@kentparkstreet1 Exactly. I've pondered that too, many times over the aeons.
As i adored this 21-book series, i'll use it as an example. #FamousFive #EnidBlyton
George, aka Georgina, was a literary-stereotypical #tomboy, & whilst some of the featured adults kinda sorta mildly huffed & puffed, there was no serious sense that this was problematic in any existential way. I'd have loved to have seen, were it to have happened which ofc it never did, how she'd have been drawn on the page say a decade later. Would she have emerged as #lesbian? Would she have reverted to 1950s/1960s "classic" #cishet womanhood?
What if the Five had encountered, in one of their 21 adventures, an #AMAB person who manifested stereotypical "feminine" traits? What if Julian or Dick had emerged as less unambiguously male, or even overtly feminine? Would the FF never have achieved the popularity it did? Would EB have been run outta town?
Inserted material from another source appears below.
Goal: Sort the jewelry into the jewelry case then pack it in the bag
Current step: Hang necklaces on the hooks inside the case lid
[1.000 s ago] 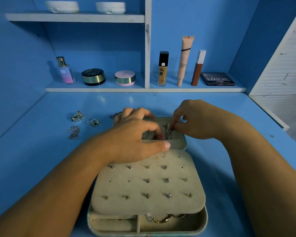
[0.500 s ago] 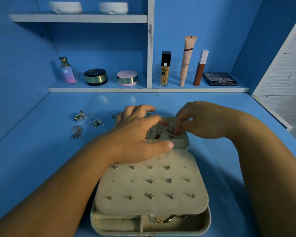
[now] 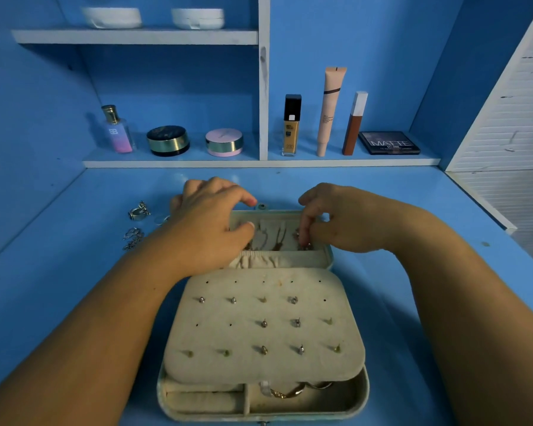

Certainly there was nada, nothing & SFA available in the multitude of children's fiction i ravenously consumed, that gave a peep like me any succour, nor even any glimpse of alternative possibilities. Hence growing up in 1960s & 70s Straya, i had nothing at all available to inform me that peeps like me even existed. That emerging illumination had to wait many many many many more years before i was able to finally able to discover explanations & validation of my raging inner turmoil that had bedevilled me. I wonder how different things might have been, had peeps like me had some literary nourishment available, way back in the day.